FIG. 2 illustrates an exemplary system for extracting knowledge relating to a node from the plurality of nodes 106 in the distributed network 104 in accordance with an embodiment of the present disclosure. In an embodiment, the distributed network 104 is connected to a plurality of social network servers 208, for example, social network servers 208 includes but not limited to Google+®, LinkedIn®, Facebook®, Twitter® and other social network servers 208. The system comprises a server 102 and a computing device (206a, 206b, 206c and 206d, collectively referred to as 206) associated to respective plurality of nodes 106 in the distributed network 104. For example, the computing device 206a is associated to the node 106a, the computing device 206b is associated to the node 106b and so on. Each of the computing devices 206 is selected from at least one of a laptop, a desktop, a mobile phone, a Personal Digital Assistants (PDA). A person skilled in the art would understand that any device capable of performing data transmission and displaying can be used with the present disclosure. The server 102 comprises a processor 202 and a memory unit 204. The processor 202 is configured to acquire expertise information of each of the plurality of nodes 106 connected to the distributed network 104. The expertise information of the plurality of nodes 106 is selected from a group comprising name, social contacts, address, qualifications, education, events, activities, interests, designations, type or class of messages transacted and one or more of the parameters directly or indirectly associated with each of the messages.

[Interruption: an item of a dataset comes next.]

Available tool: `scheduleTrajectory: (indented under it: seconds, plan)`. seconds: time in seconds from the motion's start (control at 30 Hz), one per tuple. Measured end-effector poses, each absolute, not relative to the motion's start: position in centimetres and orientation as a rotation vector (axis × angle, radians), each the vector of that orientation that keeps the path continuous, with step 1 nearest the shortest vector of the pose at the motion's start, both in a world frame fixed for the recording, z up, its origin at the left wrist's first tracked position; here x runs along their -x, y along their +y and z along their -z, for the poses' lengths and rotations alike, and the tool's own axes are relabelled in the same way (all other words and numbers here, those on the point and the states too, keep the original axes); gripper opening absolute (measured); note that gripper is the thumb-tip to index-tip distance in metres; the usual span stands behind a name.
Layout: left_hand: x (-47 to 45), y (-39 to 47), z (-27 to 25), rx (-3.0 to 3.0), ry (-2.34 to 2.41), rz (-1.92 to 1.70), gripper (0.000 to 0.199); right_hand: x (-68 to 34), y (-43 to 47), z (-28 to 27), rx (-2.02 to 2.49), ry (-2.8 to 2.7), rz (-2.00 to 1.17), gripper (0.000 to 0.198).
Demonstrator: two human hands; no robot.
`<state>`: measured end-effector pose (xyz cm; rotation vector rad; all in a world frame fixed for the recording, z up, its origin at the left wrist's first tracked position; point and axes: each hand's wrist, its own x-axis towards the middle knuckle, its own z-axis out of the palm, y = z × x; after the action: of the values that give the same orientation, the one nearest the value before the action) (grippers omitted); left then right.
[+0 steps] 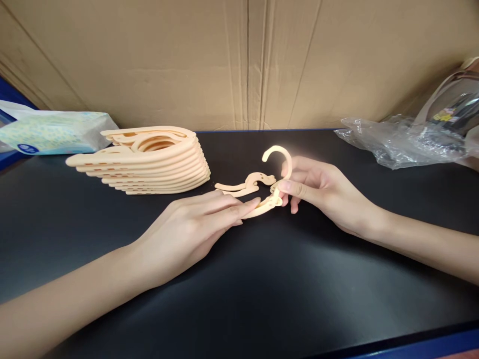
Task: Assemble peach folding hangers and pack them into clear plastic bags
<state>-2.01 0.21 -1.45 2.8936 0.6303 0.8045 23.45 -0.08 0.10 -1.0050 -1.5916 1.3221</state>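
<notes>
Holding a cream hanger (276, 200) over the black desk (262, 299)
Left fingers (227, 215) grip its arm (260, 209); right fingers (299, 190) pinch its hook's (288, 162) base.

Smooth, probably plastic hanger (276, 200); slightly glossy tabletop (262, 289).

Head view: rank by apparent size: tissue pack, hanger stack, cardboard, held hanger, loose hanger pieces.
1. Cardboard
2. Hanger stack
3. Tissue pack, cut off by the frame edge
Unranked, both smaller: held hanger and loose hanger pieces; the left hand partly hides the held one.
</notes>
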Motion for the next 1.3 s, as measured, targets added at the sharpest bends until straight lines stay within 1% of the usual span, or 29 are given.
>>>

In an embodiment, the expertise information is acquired by a mode including but is not limited to inputting, importing and learning by each of the plurality of nodes 106 on the respective computing device 206. For example, the expertise information is learned by the processor 202 and stored in memory unity 204 based on the interactions of each node with each other and with message transactions. Similarly, the processor 202 can import the expertise information based on the interaction of each node with other nodes. The expertise information of the plurality of nodes 106 in the distributed network 104 is updated by the user regularly, For example, if the node 106a updates the education information like the node 106a′s interest is “JavaScript” then the updating the education information becomes the expertise information which is then acquired by the processor 202. Similarly, the node 106b giving a rating score to a restaurant say “xyz” becomes the expertise information. In an embodiment, the expertise information of each of the plurality of nodes 106 can be imported from the server 102 and the social network servers 208.

The processor 202 computes a network power of a node from the plurality of nodes 106 which is based on the plurality of nodes 106 connected to the node. The network power is computed to find a response to a message by utilizing the expertize of nodes directly or indirectly connected to it. For example, computing the network power of the node 106a is based on the number of other nodes connected to the node 106a either directly or indirectly. Particularly, the node 106a is connected to nodes 106b, 106c and 106d directly, then the network power of the node 106a is based on the nodes 106b, 106c and 106d. Similarly, if node 106e is connected to nodes such as 106e, 106f, 106g (not shown in the Figures) which is in turn connected to node 106h (not shown in the Figures), then overall network power of the node 106a in a peer-peer network environment, connected indirectly nodes 106e, 106f, 106g and 106h, is computed based on the nodes 106c, 106e, 106f, 106g and 106h. The network power is based on the expertise information of the plurality of nodes 106 connected to the node. That is, the network power is based on how well the node accesses or extracts or uses the expertise information of other nodes in the distributed network 104 for performing one or more transactions. For example, the network power of node 106a is based on the expertise information of other nodes 106b, 106c and 106d so that there exists the peer-peer network environment for performing one or more transactions through node 106a. In an embodiment, the one or more transaction includes but not limited to request for a job, request for finding a right candidate, request for finding a full or partial answer to a query, request for improving previously found knowledge, request for recommendations, request for directions and other like recommendations and requirements.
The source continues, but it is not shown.